The working world gets a gift too. Thirteen months of four weeks means every employee has a truly identical working cycle. There’s no “short month” that distorts workloads or “long month” that exhausts everyone slightly more than usual. Patterns are real patterns. Predictions are actually predictable.
But Wait – Would It Make Life a Little… Boring?
Here’s the counter-argument, and it deserves genuine respect.
Part of what makes life feel textured and varied is its irregularity. The fact that some months feel long and some feel short. The slightly irrational dread of a long February or the relief of a short one. The way December always seems to arrive too fast. The very unpredictability of “wait, how many days does this month have?” is part of the fabric of how we move through time.
There is also the question of what we lose culturally. The Gregorian calendar is baked into literature, music, history, and religion at a depth that can barely be measured. “The Ides of March.” April being the cruellest month. The entire structure of Easter, Ramadan, Passover, and dozens of other observances is built on the existing framework. A seismic calendar shift doesn’t just change how we schedule meetings. It reaches into the bones of human civilisation.
And the thirteenth month – almost invariably called Sol, sitting between June and July – would initially feel like an imposter. A new month with no history, no cultural memory, no songs, no festivals. Just a clean, efficient, perfectly symmetrical 28-day block doing its logical job. Some would argue that efficiency is not, in itself, a reason to feel something.
The Seismic Shift Nobody Wants to Start
Let’s be clear about the scale of what adoption would actually require.
Every legal document that references a date. Every piece of software with a date function. Every historical archive. Every birthday, anniversary, and scheduled event. Every religious calendar. Every astronomical calculation built on the current system. Every country in the world would need to agree, simultaneously, to abandon two millennia of calendar infrastructure and rebuild it from scratch.
The Y2K problem – a programming adjustment that cost an estimated $300 billion to fix – was trivial by comparison. The International Fixed Calendar conversion would be the largest coordinated logistical project in human history. And unlike building a railway or a bridge, the benefit is largely invisible: things that currently frustrate us mildly would frustrate us slightly less.
The world has known about this solution for over a hundred years. It has chosen, every single time, not to use it. Not because it’s wrong.

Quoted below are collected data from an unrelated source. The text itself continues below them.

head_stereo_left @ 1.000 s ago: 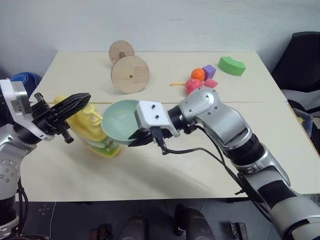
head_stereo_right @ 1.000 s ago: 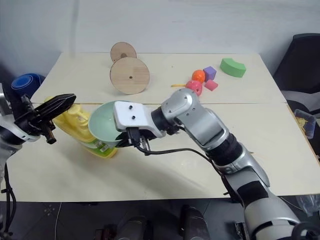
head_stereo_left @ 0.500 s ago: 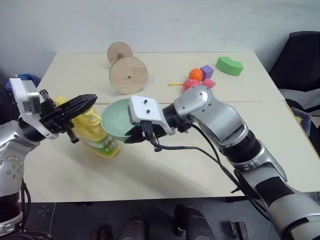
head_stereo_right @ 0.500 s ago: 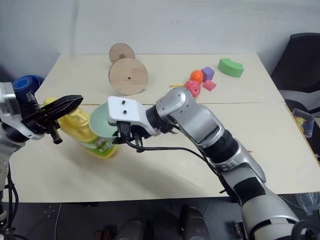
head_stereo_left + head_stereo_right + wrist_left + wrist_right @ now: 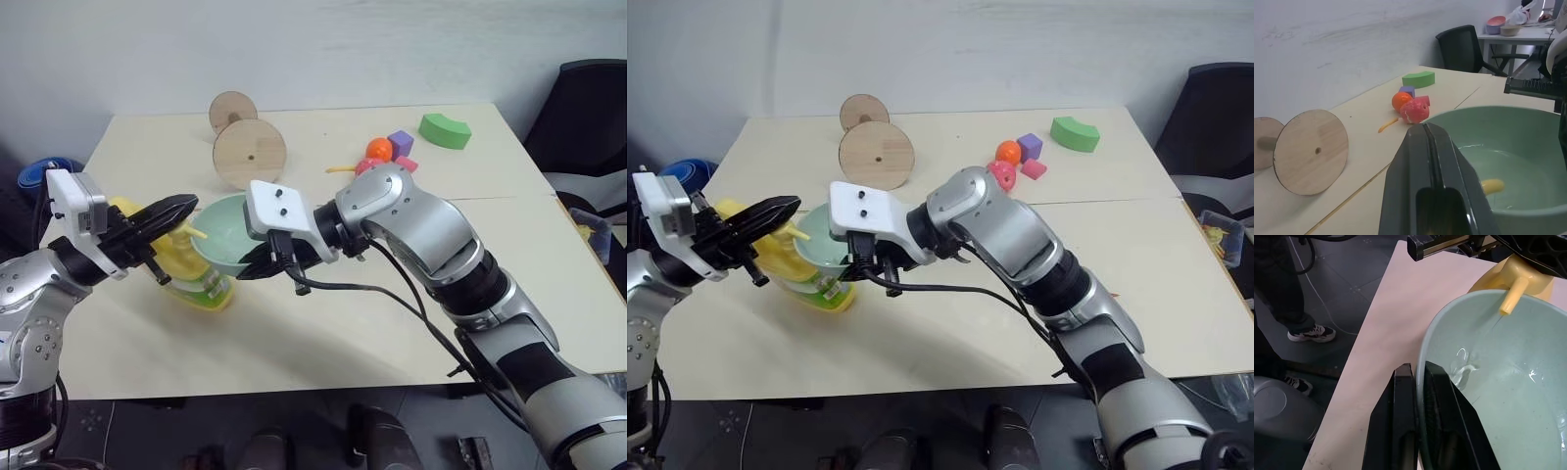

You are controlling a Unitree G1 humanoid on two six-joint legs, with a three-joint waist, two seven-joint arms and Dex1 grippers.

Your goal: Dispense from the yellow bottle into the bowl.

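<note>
Yellow bottle [image 5: 186,266] stands near the left front part of the table [image 5: 323,333], a jug shape with a handle, a pump top and a green-and-white label low on its side. Left gripper [image 5: 181,209] sits right over the pump top with its fingers pressed together, holding nothing; it looks set to push the pump head down with its closed tip, though actual contact is hard to confirm. The pump's spout [image 5: 1510,297] reaches out over the rim of the bowl [image 5: 227,235], and a little clear liquid already lies pooled inside. The right gripper [image 5: 257,267] pinches the bowl's rim between its two fingers and holds the bowl lifted and tilted beside the bottle.

The bottle is probably fairly heavy if full, stiff plastic, steady on its base; the pump head is the place to press, straight down, or the jug may tip. The bowl seems light, rigid and smooth, so a rim pinch could slip as liquid adds weight.

Farther back stand two wooden discs [image 5: 249,155], and to the right lie small coloured toy pieces [image 5: 384,155] and a green curved block [image 5: 444,130].
</note>
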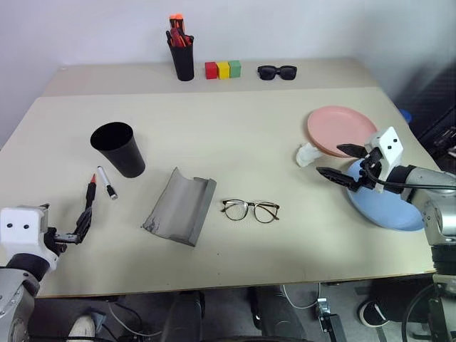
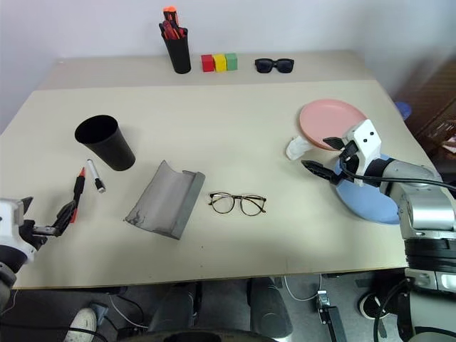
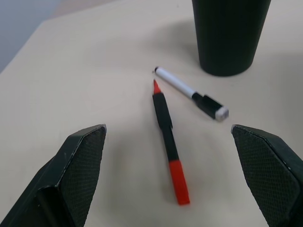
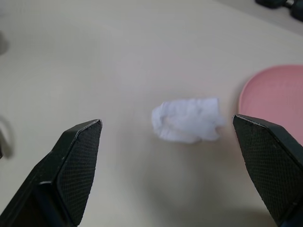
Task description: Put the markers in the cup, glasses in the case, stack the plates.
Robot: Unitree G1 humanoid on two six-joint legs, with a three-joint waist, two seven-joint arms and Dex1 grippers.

But because being right is not, apparently, sufficient.
The Takeaway
The thirteen-month calendar is one of those rare ideas that is clearly, objectively better than what we currently use – and will almost certainly never be adopted in our lifetimes.
It is more logical. More consistent. More useful to business, to finance, to personal planning, and to the quiet sanity of anyone who has ever had to count on their knuckles to remember how many days are in a particular month.
But calendars are not just tools. They are culture. They are memory. They are the structure through which billions of people understand time itself. And no amount of mathematical elegance is going to make the world agree to throw all of that out on a Tuesday and start fresh.
Still. It would’ve been very, very tidy.
The month Sol – the proposed thirteenth month – would be inserted between June and July. You’re welcome to mentally add it to your calendar. It won’t do any good. But it’s very satisfying.